PROBLEM STATEMENT:
Wherever the word "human" occurs in the lines below, copy the whole line.

GIVEN DATA:
──────────────────────────────
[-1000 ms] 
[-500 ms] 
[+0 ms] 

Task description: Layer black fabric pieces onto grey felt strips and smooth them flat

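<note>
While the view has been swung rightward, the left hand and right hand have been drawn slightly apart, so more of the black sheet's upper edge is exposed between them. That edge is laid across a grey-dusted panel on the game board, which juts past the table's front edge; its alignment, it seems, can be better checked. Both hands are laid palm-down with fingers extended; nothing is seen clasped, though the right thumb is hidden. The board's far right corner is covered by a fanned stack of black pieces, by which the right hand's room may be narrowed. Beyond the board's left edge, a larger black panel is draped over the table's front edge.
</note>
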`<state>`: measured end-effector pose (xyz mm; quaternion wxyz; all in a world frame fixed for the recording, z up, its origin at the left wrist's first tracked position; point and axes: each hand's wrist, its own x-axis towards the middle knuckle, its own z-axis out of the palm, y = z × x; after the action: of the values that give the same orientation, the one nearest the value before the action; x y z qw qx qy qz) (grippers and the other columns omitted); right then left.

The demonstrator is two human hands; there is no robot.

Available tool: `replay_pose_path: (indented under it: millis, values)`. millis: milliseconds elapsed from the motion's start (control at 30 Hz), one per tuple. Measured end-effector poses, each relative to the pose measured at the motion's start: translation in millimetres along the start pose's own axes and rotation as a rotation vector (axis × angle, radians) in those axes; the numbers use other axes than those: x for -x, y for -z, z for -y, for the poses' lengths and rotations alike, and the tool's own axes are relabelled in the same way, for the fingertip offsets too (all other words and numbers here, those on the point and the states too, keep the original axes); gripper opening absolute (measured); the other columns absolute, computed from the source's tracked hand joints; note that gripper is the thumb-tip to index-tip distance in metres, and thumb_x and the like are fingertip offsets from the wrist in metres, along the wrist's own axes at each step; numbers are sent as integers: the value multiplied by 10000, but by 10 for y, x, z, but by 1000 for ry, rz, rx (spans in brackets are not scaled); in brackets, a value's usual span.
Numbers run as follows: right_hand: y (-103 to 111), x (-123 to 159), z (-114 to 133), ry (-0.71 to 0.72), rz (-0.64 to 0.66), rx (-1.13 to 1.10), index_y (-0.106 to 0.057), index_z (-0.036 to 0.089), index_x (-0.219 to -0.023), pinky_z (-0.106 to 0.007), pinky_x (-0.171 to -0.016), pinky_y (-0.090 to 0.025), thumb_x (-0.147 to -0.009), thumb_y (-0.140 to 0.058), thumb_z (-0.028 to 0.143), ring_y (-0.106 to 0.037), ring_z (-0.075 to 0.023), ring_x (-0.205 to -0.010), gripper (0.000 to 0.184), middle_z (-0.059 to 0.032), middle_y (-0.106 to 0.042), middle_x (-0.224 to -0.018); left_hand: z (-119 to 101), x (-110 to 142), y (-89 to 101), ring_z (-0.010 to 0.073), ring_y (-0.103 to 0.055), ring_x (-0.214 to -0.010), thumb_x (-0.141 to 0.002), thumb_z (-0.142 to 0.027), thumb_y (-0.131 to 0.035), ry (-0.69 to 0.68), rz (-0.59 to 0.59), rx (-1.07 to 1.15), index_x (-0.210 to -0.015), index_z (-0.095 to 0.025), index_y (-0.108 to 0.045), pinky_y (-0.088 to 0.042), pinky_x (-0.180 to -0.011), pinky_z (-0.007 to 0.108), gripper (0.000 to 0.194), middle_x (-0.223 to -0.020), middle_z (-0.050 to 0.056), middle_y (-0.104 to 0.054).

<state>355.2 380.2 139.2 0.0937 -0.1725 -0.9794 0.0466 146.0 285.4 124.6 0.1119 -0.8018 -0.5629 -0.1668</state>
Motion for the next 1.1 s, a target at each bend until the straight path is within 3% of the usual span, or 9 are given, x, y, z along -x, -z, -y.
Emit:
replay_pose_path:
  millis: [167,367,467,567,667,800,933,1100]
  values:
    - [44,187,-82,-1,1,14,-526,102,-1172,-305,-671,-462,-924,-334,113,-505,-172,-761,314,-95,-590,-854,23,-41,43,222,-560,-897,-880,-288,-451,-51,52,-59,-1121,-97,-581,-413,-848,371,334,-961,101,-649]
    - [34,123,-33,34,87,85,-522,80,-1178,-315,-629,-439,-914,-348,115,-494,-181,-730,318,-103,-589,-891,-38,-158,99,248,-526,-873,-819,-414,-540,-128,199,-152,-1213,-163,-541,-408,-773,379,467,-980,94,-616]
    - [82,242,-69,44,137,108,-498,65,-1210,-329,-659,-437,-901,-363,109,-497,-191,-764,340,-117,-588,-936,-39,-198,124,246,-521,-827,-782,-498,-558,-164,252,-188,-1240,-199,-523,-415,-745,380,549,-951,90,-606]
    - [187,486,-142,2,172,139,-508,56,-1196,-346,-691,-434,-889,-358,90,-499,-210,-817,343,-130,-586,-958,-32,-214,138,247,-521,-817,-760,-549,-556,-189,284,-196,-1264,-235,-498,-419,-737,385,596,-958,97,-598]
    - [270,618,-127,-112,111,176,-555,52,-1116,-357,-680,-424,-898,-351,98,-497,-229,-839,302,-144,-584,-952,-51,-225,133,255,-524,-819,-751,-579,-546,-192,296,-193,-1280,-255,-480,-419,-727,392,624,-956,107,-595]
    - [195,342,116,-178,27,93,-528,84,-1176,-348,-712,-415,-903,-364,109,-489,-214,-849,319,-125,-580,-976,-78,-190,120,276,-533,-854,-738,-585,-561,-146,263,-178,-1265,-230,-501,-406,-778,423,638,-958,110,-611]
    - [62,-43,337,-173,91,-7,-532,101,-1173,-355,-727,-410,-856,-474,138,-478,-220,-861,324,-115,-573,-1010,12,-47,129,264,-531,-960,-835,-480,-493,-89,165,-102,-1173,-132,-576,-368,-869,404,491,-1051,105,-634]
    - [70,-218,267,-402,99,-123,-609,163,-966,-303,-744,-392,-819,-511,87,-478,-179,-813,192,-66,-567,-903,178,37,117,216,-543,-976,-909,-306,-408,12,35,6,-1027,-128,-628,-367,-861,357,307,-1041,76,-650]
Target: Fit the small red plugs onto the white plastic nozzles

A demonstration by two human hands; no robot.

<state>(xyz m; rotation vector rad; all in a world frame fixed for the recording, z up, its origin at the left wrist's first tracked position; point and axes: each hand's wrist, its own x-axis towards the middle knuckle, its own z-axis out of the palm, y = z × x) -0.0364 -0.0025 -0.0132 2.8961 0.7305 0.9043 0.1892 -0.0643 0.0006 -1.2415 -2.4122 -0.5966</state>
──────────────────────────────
THE COMPLETED TASK:
The demonstrator is two human hands; there is no robot.
A demonstration by two human hands; no robot.

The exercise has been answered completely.